_EXERCISE PROMPT_
Where a picture appears in the data below, exclude it; restate everything else word for word.

_DATA FOR ANALYSIS_
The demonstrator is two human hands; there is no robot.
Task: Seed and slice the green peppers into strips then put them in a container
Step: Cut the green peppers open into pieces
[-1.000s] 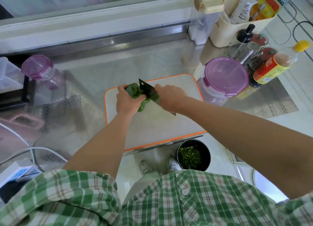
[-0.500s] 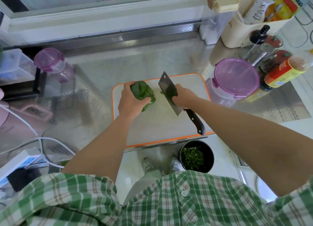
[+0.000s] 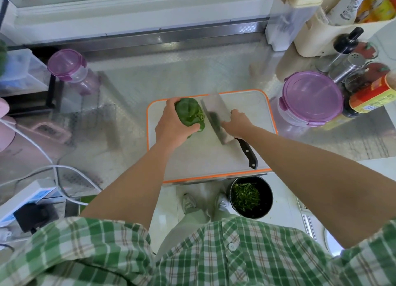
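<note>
Nearest, below the counter's edge, a round black bin (image 3: 250,196) is seen on the floor, with shredded green scraps in it. Above it, a white plastic cutting board (image 3: 252,105) with an orange rim is laid on the embossed steel counter (image 3: 150,75). A cleaver (image 3: 216,116) is seen on the board, its broad steel blade blurred. Its black riveted handle (image 3: 248,154) is pointed toward the person and left free. The right hand (image 3: 237,122) is laid on the blade near the handle end; whether the blade is pinched or merely pressed cannot be told through the blur.

Just left of the blade, the green pepper (image 3: 189,113) is gripped by the left hand (image 3: 171,124), with fingers and thumb curled round its body. It is held over the far left part of the board, and whether it is touching the board cannot be told. A paler, ragged patch is shown on the side turned to the cleaver.

The pepper is judged light and hollow, with a glossy, waxy, lobed skin that is likely to slip and roll. Its wall is judged stiff and crisp, yet it could be crushed by a hard squeeze. It is best held round the broad body.

Beyond, at the right, a round clear container (image 3: 311,98) with a purple clip lid is stood closed near the board. A purple-lidded jar (image 3: 68,66) is stood well apart at the far left.
</note>
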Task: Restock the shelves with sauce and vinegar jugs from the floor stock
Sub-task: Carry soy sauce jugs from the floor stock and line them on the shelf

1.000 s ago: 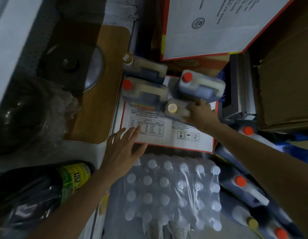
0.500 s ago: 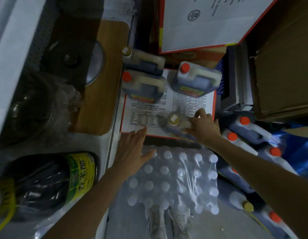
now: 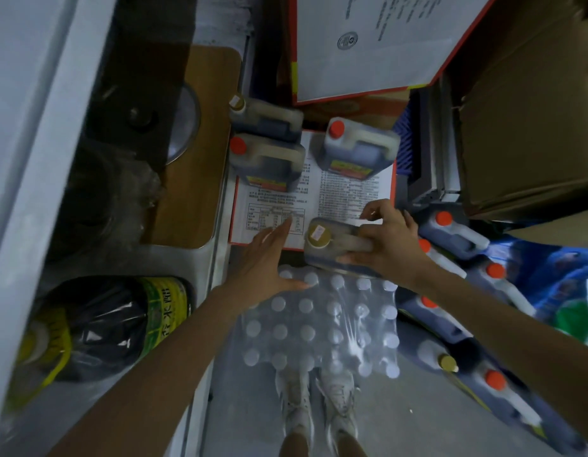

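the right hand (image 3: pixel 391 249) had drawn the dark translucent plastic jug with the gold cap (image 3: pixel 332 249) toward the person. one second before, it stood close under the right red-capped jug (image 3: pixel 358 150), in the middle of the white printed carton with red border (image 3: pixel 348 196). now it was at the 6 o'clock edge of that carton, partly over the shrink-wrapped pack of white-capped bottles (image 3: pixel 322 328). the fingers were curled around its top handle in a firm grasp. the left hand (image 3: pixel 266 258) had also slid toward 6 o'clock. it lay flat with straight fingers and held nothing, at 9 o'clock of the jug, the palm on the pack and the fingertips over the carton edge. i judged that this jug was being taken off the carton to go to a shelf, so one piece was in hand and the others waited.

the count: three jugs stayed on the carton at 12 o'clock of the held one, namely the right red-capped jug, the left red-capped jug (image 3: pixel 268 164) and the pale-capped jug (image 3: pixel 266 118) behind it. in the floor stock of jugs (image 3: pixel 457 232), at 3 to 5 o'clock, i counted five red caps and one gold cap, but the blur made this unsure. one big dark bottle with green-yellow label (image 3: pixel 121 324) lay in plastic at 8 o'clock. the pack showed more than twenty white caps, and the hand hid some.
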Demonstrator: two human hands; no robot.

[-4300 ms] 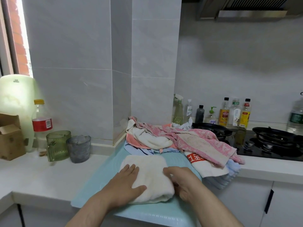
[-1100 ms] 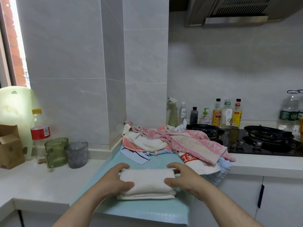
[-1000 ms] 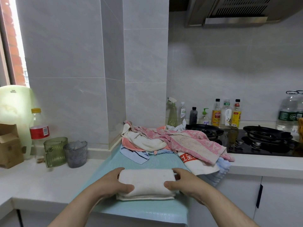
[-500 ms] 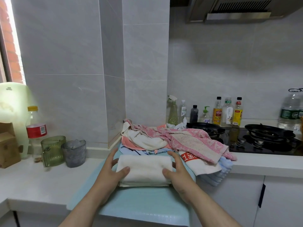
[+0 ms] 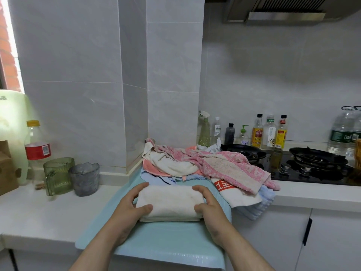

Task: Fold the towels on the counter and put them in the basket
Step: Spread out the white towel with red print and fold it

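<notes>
A folded cream towel [image 5: 169,202] is held just above the light blue mat [image 5: 160,239]. My left hand [image 5: 129,210] grips its left end and my right hand [image 5: 209,208] grips its right end, thumbs on top. Behind it lies a heap of unfolded towels [image 5: 205,167]: pink patterned, cream, coral, blue and a white one with a red label. At the far right edge a sliver of a brown woven thing [image 5: 357,151] shows; I cannot tell whether it is the basket.
A green glass cup [image 5: 57,176], a grey cup [image 5: 84,178], a cola bottle [image 5: 37,149] and a cardboard box [image 5: 6,167] stand on the white counter at left. Bottles [image 5: 257,132] line the wall behind a black gas stove [image 5: 304,165] at right.
Both hands closed on the ends of the folded cream towel and lifted it slightly off the mat, carrying it a little toward the heap. The heap has not moved.
</notes>
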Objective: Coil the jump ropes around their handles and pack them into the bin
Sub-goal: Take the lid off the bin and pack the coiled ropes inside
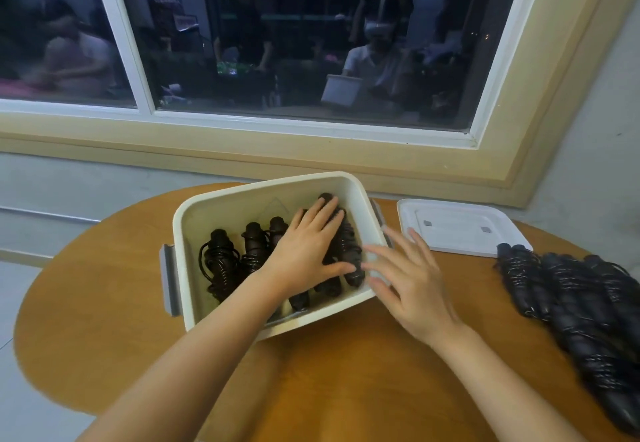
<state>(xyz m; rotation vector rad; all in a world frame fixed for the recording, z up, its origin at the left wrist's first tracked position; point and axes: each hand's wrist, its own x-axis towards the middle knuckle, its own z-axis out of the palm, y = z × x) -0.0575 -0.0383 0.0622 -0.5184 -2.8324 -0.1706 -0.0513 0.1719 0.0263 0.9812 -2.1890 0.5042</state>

_COMPLETED TASK_
The demonstrator is two human hands; there is no robot.
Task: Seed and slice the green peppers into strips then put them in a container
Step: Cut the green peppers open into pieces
[-1.000s] 
[-0.500s] 
[+0.000s] 
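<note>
Nearest, below the counter's edge, a round black bin (image 3: 250,196) is seen on the floor, with shredded green scraps in it. Above it, a white plastic cutting board (image 3: 252,105) with an orange rim is laid on the embossed steel counter (image 3: 150,75). A cleaver (image 3: 216,116) is seen on the board, its broad steel blade blurred. Its black riveted handle (image 3: 248,154) is pointed toward the person and left free. The right hand (image 3: 237,122) is laid on the blade near the handle end; whether the blade is pinched or merely pressed cannot be told through the blur.

Just left of the blade, the green pepper (image 3: 189,113) is gripped by the left hand (image 3: 171,124), with fingers and thumb curled round its body. It is held over the far left part of the board, and whether it is touching the board cannot be told. A paler, ragged patch is shown on the side turned to the cleaver.

The pepper is judged light and hollow, with a glossy, waxy, lobed skin that is likely to slip and roll. Its wall is judged stiff and crisp, yet it could be crushed by a hard squeeze. It is best held round the broad body.

Beyond, at the right, a round clear container (image 3: 311,98) with a purple clip lid is stood closed near the board. A purple-lidded jar (image 3: 68,66) is stood well apart at the far left.
</note>
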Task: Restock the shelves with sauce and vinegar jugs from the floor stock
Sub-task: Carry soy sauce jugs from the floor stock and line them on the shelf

1.000 s ago: 
0.500 s ago: 
now: 

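the right hand (image 3: pixel 391 249) had drawn the dark translucent plastic jug with the gold cap (image 3: pixel 332 249) toward the person. one second before, it stood close under the right red-capped jug (image 3: pixel 358 150), in the middle of the white printed carton with red border (image 3: pixel 348 196). now it was at the 6 o'clock edge of that carton, partly over the shrink-wrapped pack of white-capped bottles (image 3: pixel 322 328). the fingers were curled around its top handle in a firm grasp. the left hand (image 3: pixel 266 258) had also slid toward 6 o'clock. it lay flat with straight fingers and held nothing, at 9 o'clock of the jug, the palm on the pack and the fingertips over the carton edge. i judged that this jug was being taken off the carton to go to a shelf, so one piece was in hand and the others waited.

the count: three jugs stayed on the carton at 12 o'clock of the held one, namely the right red-capped jug, the left red-capped jug (image 3: pixel 268 164) and the pale-capped jug (image 3: pixel 266 118) behind it. in the floor stock of jugs (image 3: pixel 457 232), at 3 to 5 o'clock, i counted five red caps and one gold cap, but the blur made this unsure. one big dark bottle with green-yellow label (image 3: pixel 121 324) lay in plastic at 8 o'clock. the pack showed more than twenty white caps, and the hand hid some.
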Demonstrator: two human hands; no robot.

[-4300 ms] 
[-1100 ms] 
[-1000 ms] 
[-500 ms] 
[+0 ms] 

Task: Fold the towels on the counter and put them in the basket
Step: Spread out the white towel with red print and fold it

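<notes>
A folded cream towel [image 5: 169,202] is held just above the light blue mat [image 5: 160,239]. My left hand [image 5: 129,210] grips its left end and my right hand [image 5: 209,208] grips its right end, thumbs on top. Behind it lies a heap of unfolded towels [image 5: 205,167]: pink patterned, cream, coral, blue and a white one with a red label. At the far right edge a sliver of a brown woven thing [image 5: 357,151] shows; I cannot tell whether it is the basket.
A green glass cup [image 5: 57,176], a grey cup [image 5: 84,178], a cola bottle [image 5: 37,149] and a cardboard box [image 5: 6,167] stand on the white counter at left. Bottles [image 5: 257,132] line the wall behind a black gas stove [image 5: 304,165] at right.
Both hands closed on the ends of the folded cream towel and lifted it slightly off the mat, carrying it a little toward the heap. The heap has not moved.
</notes>
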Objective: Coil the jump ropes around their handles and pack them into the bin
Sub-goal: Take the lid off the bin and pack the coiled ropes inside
<state>(xyz m; rotation vector rad; all in a world frame fixed for the recording, z up, its origin at the left wrist's first tracked position; point and axes: each hand's wrist, its own x-axis towards the middle knuckle, its own z-axis out of the palm, y = z × x) -0.0575 -0.0383 0.0622 -0.5184 -2.8324 -0.1706 -0.0513 0.1719 0.0263 0.9812 -2.1890 0.5042</state>

No more output will be added to the exercise.